# Sony STR-DN1040 and 5.1 Audio from Cable STB



## ODog4523 (Jan 6, 2009)

Anyone know why my receiver would only be taking 2.0 stereo from my set top box? I'm scouring settings on the cable box (Comcast/Cisco) and the Sony, but I'm not seeing that one magic switch to flip. I'm using all HDMI connections. Any ideas?

Thanks!


----------



## eyespy39 (Aug 23, 2013)

Are you sure that the source broadcast was not just Stereo or 2.0 Dolby Digital? Not all content is broadcasted 5.1-encoded.
Did you set "Audio - digital out" to "Dolby digital"?


----------



## ODog4523 (Jan 6, 2009)

Yes, I know the broadcast is 5.1. Anyway, I got it figured out. I was using a powered HDMI splitter to split the signal from the set top box to the TV and the receiver (to choose whether to listen to cable on the TV or the receiver). I guess the splitter wasn't good enough to continue the full 5.1 sound into the receiver. 

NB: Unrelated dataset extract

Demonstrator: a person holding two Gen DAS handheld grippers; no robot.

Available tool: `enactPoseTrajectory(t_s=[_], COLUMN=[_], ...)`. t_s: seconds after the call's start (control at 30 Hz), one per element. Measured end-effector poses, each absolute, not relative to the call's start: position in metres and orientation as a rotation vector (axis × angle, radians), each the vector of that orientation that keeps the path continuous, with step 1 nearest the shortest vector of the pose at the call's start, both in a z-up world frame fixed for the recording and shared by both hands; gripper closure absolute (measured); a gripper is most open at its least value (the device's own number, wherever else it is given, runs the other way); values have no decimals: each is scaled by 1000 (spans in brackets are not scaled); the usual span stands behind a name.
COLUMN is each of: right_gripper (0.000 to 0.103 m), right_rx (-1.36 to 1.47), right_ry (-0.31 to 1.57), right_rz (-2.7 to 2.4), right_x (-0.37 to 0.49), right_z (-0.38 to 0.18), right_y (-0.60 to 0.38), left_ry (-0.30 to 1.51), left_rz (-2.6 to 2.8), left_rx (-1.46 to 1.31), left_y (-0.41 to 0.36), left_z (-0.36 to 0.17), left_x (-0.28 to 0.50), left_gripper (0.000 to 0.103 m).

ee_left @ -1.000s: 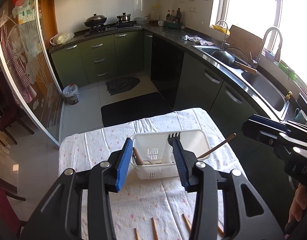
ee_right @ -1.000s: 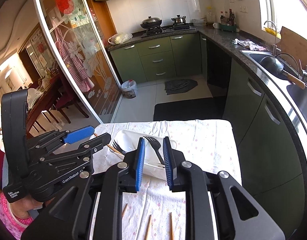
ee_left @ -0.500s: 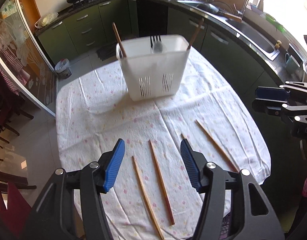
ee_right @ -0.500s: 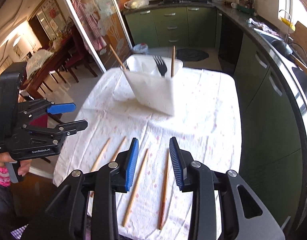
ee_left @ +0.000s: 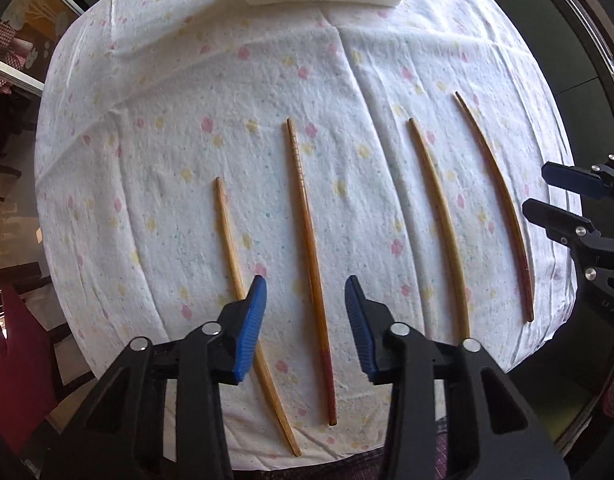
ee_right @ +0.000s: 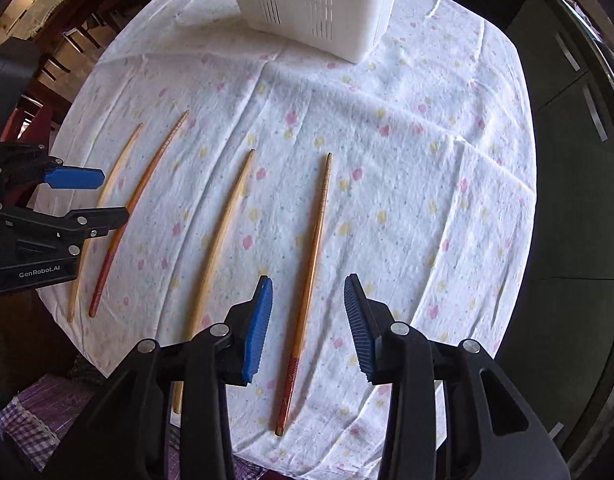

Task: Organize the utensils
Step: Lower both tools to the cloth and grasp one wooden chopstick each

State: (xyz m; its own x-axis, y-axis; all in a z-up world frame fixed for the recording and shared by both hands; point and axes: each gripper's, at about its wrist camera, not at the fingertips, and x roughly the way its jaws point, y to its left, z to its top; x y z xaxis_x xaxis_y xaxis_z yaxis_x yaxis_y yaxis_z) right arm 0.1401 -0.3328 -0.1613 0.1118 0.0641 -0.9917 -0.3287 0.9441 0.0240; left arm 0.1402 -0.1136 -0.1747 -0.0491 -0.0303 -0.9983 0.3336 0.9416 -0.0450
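Left hand-held gripper (ee_left: 305, 292), jaws closing, straddles red-tipped chopstick (ee_left: 307, 216) on tablecloth (ee_left: 179, 80).

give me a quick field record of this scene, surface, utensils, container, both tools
surface: table under a white floral tablecloth
utensils: four chopsticks lying apart, roughly parallel
reddish-tipped chopstick: between the left tool's pads, not gripped
pale chopstick: partly under the left tool's left pad
second pale chopstick: just left of the right tool
second reddish-tipped chopstick: between the right tool's pads, not gripped
container: white slotted basket at the far edge
left tool: pointing down, jaws closing
right tool: pointing down, jaws opening
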Motion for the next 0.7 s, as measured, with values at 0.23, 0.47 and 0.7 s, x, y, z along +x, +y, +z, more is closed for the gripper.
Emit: enactPoseTrajectory(t_s=[0.23,0.47,0.7], right_gripper=[65,65,65], right_rx=[-224,-226,-267], right_ry=[1449,1466,1502], right_rz=[268,270,271], right_x=[150,153,161], right_z=[-167,-172,-186], right_y=[-340,-346,-331], left_ry=[1620,1617,1604], left_rz=[-305,-307,-296], left_rx=[231,254,265], left_y=[-114,-125,-134], left_z=[-196,-201,-203], left_x=[140,149,157], left_gripper=[81,95,96])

I now have the cable box going directly to the receiver, then the receiver outputting to the TV. If I don't want to hear cable through the receiver, I just have it on stand by the the signal passes through from the set top box to the TV. 

Done and done


----------



## eyespy39 (Aug 23, 2013)

Thx for your info and enjoy ;-)


----------